Collection entries:
+-------+

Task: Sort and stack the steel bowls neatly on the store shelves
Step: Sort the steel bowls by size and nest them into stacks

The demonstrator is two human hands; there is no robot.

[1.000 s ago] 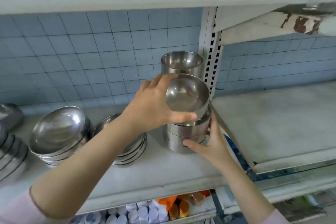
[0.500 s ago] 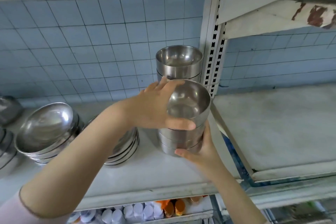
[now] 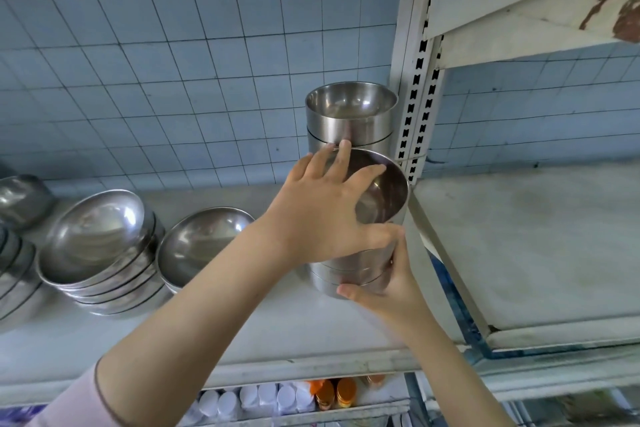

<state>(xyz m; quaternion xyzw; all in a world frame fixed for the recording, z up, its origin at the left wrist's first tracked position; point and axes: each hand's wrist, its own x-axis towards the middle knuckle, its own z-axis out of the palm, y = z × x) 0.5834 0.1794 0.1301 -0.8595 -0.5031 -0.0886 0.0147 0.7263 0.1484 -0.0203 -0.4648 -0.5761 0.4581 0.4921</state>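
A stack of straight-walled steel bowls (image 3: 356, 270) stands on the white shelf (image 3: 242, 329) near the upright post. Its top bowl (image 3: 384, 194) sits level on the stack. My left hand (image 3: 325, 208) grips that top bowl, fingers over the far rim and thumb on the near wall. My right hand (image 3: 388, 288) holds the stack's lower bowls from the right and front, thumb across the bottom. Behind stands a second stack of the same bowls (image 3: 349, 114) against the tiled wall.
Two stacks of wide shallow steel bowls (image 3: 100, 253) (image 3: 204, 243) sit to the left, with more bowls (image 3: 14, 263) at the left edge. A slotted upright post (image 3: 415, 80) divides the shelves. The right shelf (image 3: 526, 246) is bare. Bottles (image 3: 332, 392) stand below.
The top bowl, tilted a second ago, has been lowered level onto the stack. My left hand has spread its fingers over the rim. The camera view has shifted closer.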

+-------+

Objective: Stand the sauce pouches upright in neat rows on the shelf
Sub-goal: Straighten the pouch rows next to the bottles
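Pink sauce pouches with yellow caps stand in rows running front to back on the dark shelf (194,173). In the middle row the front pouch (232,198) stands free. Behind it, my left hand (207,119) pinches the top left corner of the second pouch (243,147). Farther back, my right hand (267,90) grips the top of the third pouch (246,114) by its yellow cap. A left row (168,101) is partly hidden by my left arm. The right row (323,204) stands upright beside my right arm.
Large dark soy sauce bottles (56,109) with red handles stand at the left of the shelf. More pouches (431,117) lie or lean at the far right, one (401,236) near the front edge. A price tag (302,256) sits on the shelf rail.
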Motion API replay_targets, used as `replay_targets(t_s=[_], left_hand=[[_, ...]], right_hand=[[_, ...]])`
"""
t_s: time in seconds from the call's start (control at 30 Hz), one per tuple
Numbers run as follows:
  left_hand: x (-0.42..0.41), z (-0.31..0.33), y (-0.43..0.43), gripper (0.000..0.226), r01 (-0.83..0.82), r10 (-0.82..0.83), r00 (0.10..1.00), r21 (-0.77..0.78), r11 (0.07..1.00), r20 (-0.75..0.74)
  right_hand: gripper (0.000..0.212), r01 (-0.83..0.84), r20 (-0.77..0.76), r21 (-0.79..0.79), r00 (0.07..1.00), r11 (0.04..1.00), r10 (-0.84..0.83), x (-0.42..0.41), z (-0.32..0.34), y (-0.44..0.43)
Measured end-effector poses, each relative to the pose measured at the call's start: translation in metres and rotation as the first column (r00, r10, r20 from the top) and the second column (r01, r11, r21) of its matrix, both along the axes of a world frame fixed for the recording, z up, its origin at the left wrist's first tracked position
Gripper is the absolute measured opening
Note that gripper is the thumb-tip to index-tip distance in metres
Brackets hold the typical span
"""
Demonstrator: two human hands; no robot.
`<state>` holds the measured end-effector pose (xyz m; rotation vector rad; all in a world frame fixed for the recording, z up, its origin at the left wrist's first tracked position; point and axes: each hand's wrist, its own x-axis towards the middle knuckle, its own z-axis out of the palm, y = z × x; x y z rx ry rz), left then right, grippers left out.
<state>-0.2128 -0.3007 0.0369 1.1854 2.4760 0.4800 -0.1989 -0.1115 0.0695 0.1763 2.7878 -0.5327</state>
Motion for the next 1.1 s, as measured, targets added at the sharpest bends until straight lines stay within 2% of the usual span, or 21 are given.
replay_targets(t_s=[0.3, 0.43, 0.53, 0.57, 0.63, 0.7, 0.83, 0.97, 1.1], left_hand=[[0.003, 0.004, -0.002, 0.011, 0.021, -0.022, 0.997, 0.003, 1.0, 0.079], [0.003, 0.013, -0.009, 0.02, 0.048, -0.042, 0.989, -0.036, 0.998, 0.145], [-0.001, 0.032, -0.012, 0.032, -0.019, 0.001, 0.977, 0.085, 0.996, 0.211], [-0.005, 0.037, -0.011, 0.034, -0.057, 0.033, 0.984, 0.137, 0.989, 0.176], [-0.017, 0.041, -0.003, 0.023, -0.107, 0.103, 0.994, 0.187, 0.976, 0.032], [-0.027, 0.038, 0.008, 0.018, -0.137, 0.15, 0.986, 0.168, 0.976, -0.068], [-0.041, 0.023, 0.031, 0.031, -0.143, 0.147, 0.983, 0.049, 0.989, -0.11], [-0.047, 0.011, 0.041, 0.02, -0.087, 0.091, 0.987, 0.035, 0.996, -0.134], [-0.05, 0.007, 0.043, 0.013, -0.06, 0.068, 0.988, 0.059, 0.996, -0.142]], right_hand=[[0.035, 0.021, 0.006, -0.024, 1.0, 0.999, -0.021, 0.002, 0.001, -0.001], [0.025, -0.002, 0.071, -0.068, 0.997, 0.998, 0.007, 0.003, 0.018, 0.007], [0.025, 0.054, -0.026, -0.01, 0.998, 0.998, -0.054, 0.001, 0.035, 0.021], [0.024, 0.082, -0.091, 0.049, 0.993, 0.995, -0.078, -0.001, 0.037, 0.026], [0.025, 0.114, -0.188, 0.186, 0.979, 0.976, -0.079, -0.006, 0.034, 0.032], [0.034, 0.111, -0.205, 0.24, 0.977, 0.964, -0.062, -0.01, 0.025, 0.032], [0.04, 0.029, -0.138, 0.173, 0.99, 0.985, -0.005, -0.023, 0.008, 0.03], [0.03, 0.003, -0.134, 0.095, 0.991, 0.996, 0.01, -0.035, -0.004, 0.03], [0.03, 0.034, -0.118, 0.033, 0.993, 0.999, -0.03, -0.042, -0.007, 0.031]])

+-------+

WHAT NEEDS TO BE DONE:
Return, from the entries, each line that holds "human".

WRITTEN SOLUTION:
The demonstrator is two human hands; there is no robot.
Demonstrator: two human hands; no robot.

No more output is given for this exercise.